Post Therapy Clarity™️
I think going to a bar for a drink and writing after therapy is good actually.
This time last year, it was common for me to get off work, walk over to my favorite ramen bar where all my friends worked and write something for this newsletter if the bar was too busy for conversations.
That place has since been turned into one of the least cool places in my community by some millionaire Trumper who bought it and fired everyone.
About an hour ago, I finished my teletherapy and walked up a few blocks to a place called Parkway Tavern. It’s a spot I visit on and off. Actually, when my dad was first of drinking age, HE came here. It’s a Tacoma institution. One my friends who used to work at the ramen bar, now works here (although he’s not here tonight.) and Parkway Tavern has Malört so a little bit, it feels like I’m somewhat finding my new third place.
Nothing will fill the Moshi shaped hole in our lives though. That was a magic time.

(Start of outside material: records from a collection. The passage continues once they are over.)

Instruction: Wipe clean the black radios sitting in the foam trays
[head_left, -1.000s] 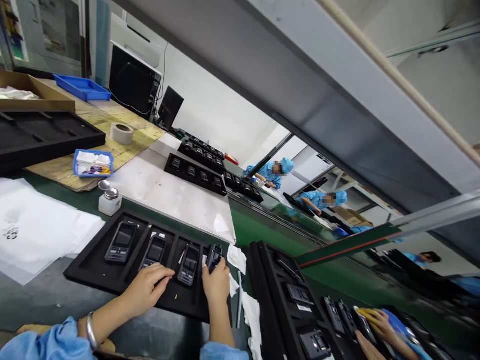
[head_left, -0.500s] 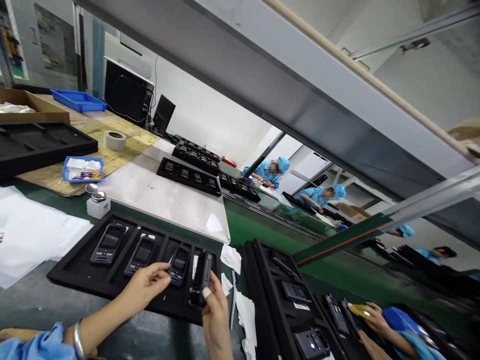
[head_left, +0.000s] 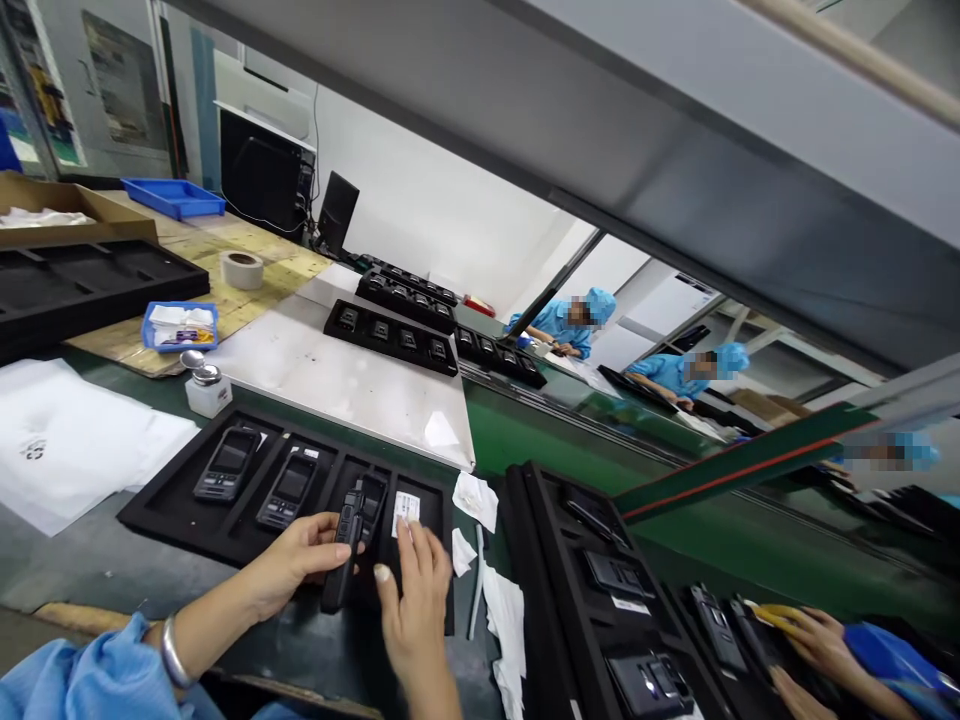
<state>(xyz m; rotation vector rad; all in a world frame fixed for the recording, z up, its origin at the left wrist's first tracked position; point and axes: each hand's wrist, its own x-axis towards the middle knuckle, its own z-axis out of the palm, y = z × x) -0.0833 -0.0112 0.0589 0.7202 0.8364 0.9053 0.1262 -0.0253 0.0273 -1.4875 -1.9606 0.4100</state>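
Note:
In the head view my left hand (head_left: 304,560) is closed around a black rugged handset (head_left: 346,535), held on edge above the front of a black foam tray (head_left: 176,525). My right hand (head_left: 416,590) has its fingers spread and holds nothing. Its fingertips are by a white printed label (head_left: 406,508) in the tray's right-hand compartment; whether they touch it I cannot tell. Two more handsets, the left one (head_left: 229,463) and the middle one (head_left: 288,488), lie face up in their compartments. Another lies behind the held handset, partly hidden.
Stacked foam trays (head_left: 555,590) with handsets stand to the right, beside a co-worker's hands (head_left: 814,640). White wipes (head_left: 504,620) lie between. A dispenser bottle (head_left: 208,390), white sheets (head_left: 75,440) and a blue box (head_left: 180,327) are at left. A shelf (head_left: 600,120) hangs overhead.
The handset has passed from my right hand to my left, moving leftward out of the right-hand compartment's area. My right hand has opened, and the label there now shows. The view has shifted slightly.

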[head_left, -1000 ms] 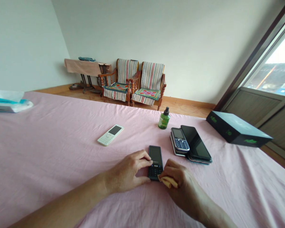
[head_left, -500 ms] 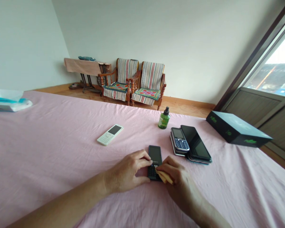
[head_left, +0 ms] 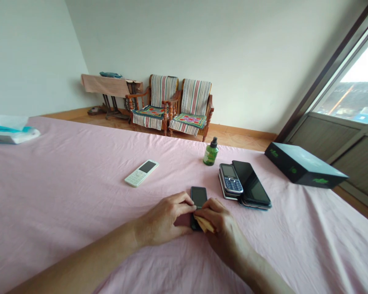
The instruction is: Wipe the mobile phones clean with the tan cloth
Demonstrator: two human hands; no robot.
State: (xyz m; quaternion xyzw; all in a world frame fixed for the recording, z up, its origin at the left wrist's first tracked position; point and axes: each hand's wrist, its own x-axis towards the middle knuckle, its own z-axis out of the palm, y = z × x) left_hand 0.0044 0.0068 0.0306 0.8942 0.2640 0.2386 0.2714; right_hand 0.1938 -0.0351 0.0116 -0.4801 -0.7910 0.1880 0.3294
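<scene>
A black keypad phone (head_left: 199, 196) lies face up on the pink cloth, its screen end pointing away from me. My left hand (head_left: 167, 216) grips its left edge, with fingertips on the middle and the thumb near the lower corner. In my right hand (head_left: 222, 224) is a folded yellow cloth (head_left: 205, 224), pinched and pressed onto the phone's keypad. Hand and cloth hide most of the keys. To the left lies a white keypad phone (head_left: 142, 173), also face up.
Several stacked phones lie at the right, topped by a blue keypad phone (head_left: 231, 178) and a black smartphone (head_left: 252, 184). Behind them stand a green spray bottle (head_left: 210, 153) and a black box (head_left: 303, 165). A tissue pack (head_left: 14, 132) sits far left. Two wooden chairs (head_left: 190, 108) are beyond the bed-like surface.
My right hand has slid the yellow cloth a little leftward across the keypad, covering more of the keys. My left hand stays on the phone's edge. The view has shifted slightly.
</scene>
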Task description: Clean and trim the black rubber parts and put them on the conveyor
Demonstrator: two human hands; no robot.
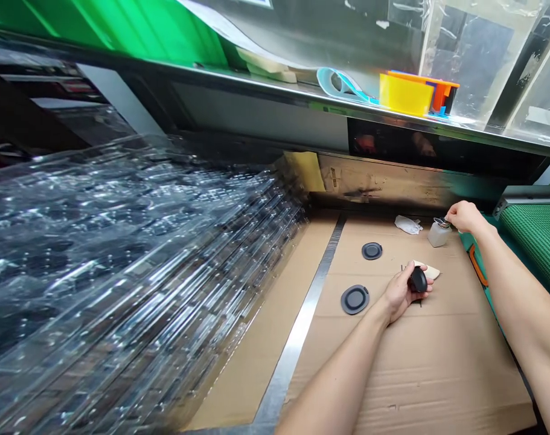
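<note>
Over the cardboard, my left hand (399, 295) has its fingers wrapped round a small round black part (418, 279), its dark face turned up. A pale cloth or pad (431, 272) shows just behind those fingers. At the far right of the cardboard, my right hand (465, 216) is closed at the top of a small translucent bottle (438, 234) with a metal-looking cap; what its fingertips pinch is too small to make out. Left of my left hand lie two flat round dark grey discs (355, 299), one nearer and one farther off.
Stacked clear plastic trays (166, 254) fill the left side. A green conveyor belt (537, 235) runs along the right. A crumpled white wipe (408, 225) lies beside the bottle. Above, a metal shelf holds a yellow bin (404, 93). Cardboard (392, 374) covers the worktop.
</note>
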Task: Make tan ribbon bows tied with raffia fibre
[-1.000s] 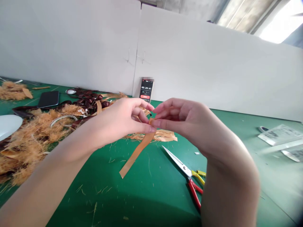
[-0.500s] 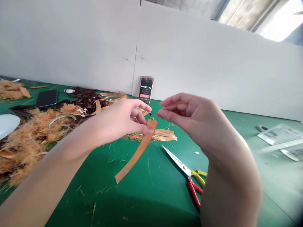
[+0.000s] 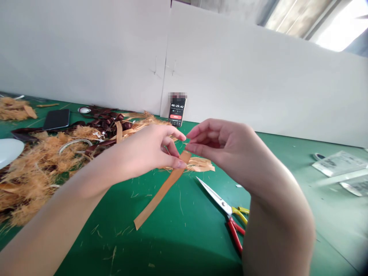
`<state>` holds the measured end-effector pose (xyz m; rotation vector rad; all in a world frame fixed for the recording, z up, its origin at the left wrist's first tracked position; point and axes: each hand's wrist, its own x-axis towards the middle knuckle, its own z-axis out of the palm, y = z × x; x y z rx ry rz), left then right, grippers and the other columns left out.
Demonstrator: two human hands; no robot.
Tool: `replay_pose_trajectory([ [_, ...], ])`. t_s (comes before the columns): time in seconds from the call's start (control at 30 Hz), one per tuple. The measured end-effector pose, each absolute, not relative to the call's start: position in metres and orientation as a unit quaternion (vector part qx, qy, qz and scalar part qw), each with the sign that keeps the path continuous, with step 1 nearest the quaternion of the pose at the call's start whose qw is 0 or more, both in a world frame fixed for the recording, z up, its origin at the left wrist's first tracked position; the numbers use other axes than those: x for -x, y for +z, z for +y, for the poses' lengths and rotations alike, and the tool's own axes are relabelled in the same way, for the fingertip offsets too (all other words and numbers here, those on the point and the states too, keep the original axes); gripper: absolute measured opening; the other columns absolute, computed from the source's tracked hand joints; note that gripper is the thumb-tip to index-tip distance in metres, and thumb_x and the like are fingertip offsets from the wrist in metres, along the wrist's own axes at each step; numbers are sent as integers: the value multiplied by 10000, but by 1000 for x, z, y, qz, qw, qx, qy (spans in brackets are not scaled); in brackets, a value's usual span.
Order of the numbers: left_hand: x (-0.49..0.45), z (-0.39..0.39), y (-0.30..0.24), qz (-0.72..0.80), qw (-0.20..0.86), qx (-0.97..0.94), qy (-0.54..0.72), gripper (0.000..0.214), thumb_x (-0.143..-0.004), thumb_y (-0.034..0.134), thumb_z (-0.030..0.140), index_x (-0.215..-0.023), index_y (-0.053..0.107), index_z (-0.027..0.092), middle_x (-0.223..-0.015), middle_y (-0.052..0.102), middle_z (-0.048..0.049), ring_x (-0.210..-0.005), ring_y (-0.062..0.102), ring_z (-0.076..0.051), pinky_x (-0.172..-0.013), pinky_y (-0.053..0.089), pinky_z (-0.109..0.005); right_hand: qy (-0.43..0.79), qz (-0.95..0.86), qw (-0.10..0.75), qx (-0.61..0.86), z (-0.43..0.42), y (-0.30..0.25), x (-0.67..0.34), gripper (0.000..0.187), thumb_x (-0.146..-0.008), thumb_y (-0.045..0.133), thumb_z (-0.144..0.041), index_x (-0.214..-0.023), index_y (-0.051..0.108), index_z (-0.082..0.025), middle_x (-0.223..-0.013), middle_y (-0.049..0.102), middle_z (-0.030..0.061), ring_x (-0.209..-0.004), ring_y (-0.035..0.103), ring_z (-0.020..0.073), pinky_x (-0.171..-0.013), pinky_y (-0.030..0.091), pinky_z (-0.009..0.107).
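Note:
A tan ribbon strip hangs slantwise over the green table, its lower end free. My left hand pinches it near the top between thumb and fingers. At the ribbon's upper end is my right hand, thumb and fingertips drawn together close to the left fingertips. Whatever the right fingertips hold is too small to make out. Below the right hand lie scissors with one red and one yellow handle, blades partly apart. Behind the ribbon lies a frayed bundle of tan strips.
A phone showing a timer leans on the white panel. Tangled tan fibres, dark brown ribbon, a dark tablet-like slab and a white dish lie left. Clear plastic packets lie right.
My right hand has moved left and slightly down to the ribbon's upper end. The left hand and the ribbon have dropped a little, the ribbon's lower end shifting left.

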<state>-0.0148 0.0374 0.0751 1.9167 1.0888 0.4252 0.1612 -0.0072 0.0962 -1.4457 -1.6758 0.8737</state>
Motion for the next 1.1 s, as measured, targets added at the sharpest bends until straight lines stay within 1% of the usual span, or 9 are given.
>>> replay_pose_trajectory([
  [0.17,11,34,78,448,429,-770,151,463,-692,701,367,-1131,612,251,-754,705,26,-698,658,-191,-553,407,-261,324,-668,373,556,-5,94,-160,101,-770,663,-102,-764,617,-192,-739,683,13,-702,653,145,-646,517,287],
  [0.27,10,32,81,451,429,-770,140,439,-710,683,346,-1132,610,249,-778,711,24,-694,653,-183,-528,384,-253,321,-670,383,549,-5,93,-159,110,-777,662,-107,-769,598,-196,-755,681,7,-720,654,143,-680,520,289],
  [0.33,11,32,82,445,425,-775,145,449,-709,686,371,-1136,615,250,-764,707,23,-691,651,-185,-537,388,-256,318,-664,390,553,-4,93,-160,111,-778,670,-125,-790,592,-204,-772,691,9,-749,669,156,-704,525,301],
  [0.47,13,35,79,447,414,-777,155,514,-709,692,402,-1191,600,248,-740,696,16,-695,654,-193,-575,419,-274,303,-637,411,578,-5,94,-163,145,-793,674,-188,-916,605,-222,-805,722,20,-819,694,195,-731,532,333],
  [0.57,16,38,77,447,423,-770,168,564,-707,700,430,-1226,575,248,-778,706,6,-742,664,-205,-613,445,-284,319,-627,386,597,-7,95,-165,258,-740,741,-256,-961,610,-234,-807,739,22,-806,701,217,-682,530,342],
  [0.63,17,40,76,445,429,-766,174,601,-699,712,453,-1245,559,253,-794,713,3,-774,667,-214,-640,456,-291,344,-630,360,596,-8,95,-166,292,-707,766,-239,-957,616,-233,-783,746,18,-772,704,218,-654,527,338],
  [0.8,16,39,72,435,439,-769,165,603,-704,707,442,-1261,554,270,-786,712,16,-770,669,-211,-639,456,-289,350,-649,336,586,-8,97,-164,168,-741,694,-118,-863,634,-217,-704,735,5,-710,701,191,-655,523,330],
  [0.93,11,35,75,444,426,-775,144,540,-693,705,407,-1199,596,256,-780,712,27,-727,660,-192,-598,436,-270,314,-632,374,602,-7,98,-163,174,-725,707,-124,-837,630,-234,-711,722,-2,-745,702,203,-674,534,345],
  [1.1,11,33,79,448,419,-778,138,512,-703,698,380,-1188,601,243,-787,720,26,-722,656,-184,-613,425,-267,283,-622,406,606,-8,99,-167,156,-729,720,-160,-838,638,-234,-740,723,-1,-764,702,198,-710,541,344],
])
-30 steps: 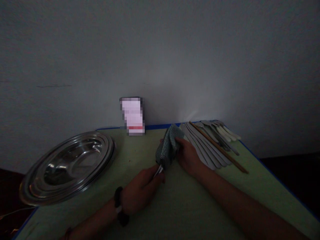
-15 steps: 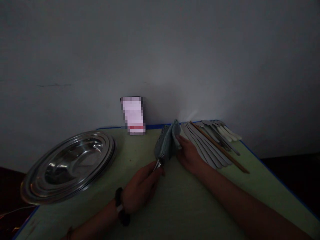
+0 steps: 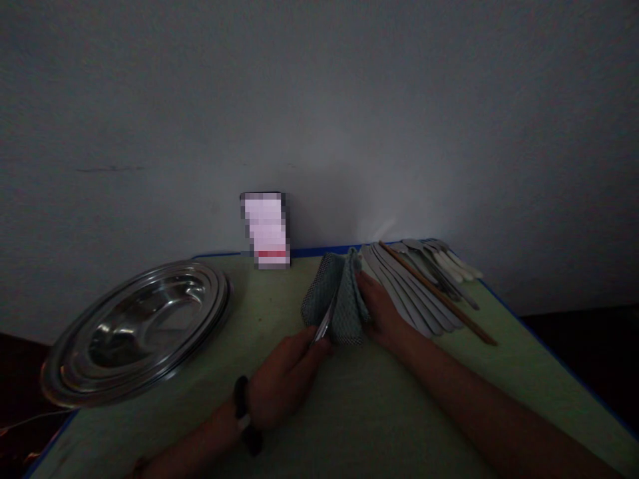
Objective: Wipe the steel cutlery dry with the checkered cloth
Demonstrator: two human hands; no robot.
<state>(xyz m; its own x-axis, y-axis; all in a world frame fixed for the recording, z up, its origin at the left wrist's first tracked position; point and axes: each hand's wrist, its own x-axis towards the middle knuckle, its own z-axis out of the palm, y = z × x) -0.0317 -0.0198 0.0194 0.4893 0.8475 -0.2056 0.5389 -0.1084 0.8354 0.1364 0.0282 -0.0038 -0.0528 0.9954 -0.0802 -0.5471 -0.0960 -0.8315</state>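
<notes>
My left hand (image 3: 287, 376), with a dark band at the wrist, is closed on the handle of a shiny metal piece of cutlery (image 3: 324, 326). Its far end is tucked into a folded grey-blue cloth (image 3: 352, 309), so its kind is hidden. My right hand (image 3: 383, 311) grips that cloth from the right side, its fingers partly behind the fabric. Just beyond the right hand lies a row of table knives (image 3: 407, 296), side by side and slanting toward me.
Wooden chopsticks (image 3: 449, 303) lie across the row; metal spoons (image 3: 432, 256) and white spoons (image 3: 456, 266) are farther right. Stacked steel basins (image 3: 210, 319) stand at the left of the green table (image 3: 269, 299). A phone (image 3: 267, 229) leans on the wall (image 3: 319, 120).
The cloth has spread open and hangs lower around the cutlery. More of the metal handle shows, and my left hand has shifted slightly. My right hand stays nearly in place.
</notes>
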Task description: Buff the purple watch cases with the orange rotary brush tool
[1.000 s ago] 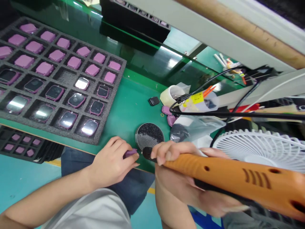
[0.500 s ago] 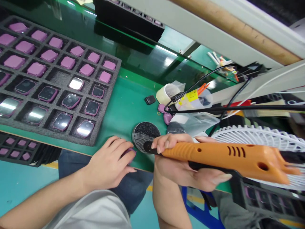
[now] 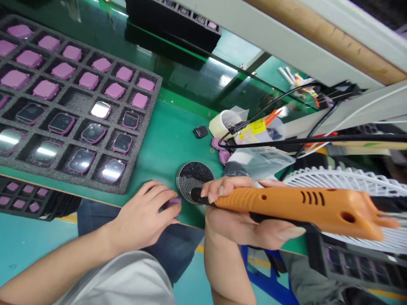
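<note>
My left hand (image 3: 144,218) presses a small purple watch case (image 3: 173,203) down on the green mat (image 3: 165,144) near the bench's front edge, fingers curled over it. My right hand (image 3: 241,212) is wrapped round an orange electric screwdriver (image 3: 302,207). Its black nose (image 3: 195,195) points left at the purple case, over a round black dish (image 3: 194,177) of tiny screws. Most of the case is hidden under my fingers.
A grey foam tray (image 3: 149,110) at the left holds several purple watch cases, some screen up. Behind the dish lie a tape roll (image 3: 221,123), a black part (image 3: 201,131), plastic bags and black cables. A white fan (image 3: 349,186) stands at the right.
The screwdriver has swung from tilted down to nearly level, with its nose still at the purple case. My left hand has settled flatter over the case.
</note>
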Demonstrator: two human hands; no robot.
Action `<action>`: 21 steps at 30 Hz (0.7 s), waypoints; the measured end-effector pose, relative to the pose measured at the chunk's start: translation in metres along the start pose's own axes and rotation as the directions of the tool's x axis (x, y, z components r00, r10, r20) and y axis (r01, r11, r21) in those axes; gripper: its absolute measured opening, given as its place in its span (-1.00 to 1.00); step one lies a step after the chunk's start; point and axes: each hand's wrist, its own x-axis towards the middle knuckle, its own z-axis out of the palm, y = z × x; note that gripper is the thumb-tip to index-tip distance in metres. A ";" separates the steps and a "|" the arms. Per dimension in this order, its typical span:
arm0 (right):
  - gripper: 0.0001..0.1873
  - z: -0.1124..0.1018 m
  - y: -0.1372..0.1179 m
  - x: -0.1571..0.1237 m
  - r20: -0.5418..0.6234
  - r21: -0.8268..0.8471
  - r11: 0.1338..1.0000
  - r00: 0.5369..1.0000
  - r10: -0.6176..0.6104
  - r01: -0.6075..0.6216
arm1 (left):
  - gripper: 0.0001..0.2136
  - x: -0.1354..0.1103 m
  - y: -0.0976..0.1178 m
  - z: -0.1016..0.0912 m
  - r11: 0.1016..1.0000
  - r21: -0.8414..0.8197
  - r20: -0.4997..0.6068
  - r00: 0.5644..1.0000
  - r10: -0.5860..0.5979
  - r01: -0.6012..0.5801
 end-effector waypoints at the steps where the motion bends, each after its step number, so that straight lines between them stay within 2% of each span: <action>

I sat down here with the intention of beginning my next book. A analogous look at my childhood experience with mental health, family secrets, and creating burning bridges in the name of growth- all set in a fictional fantasy world. I’m excited. But the second I opened my phone, I decided to start writing something else, somewhere else.
One of the most important steps to writing something new is all the time you spend avoiding writing it. That’s what I’m doing.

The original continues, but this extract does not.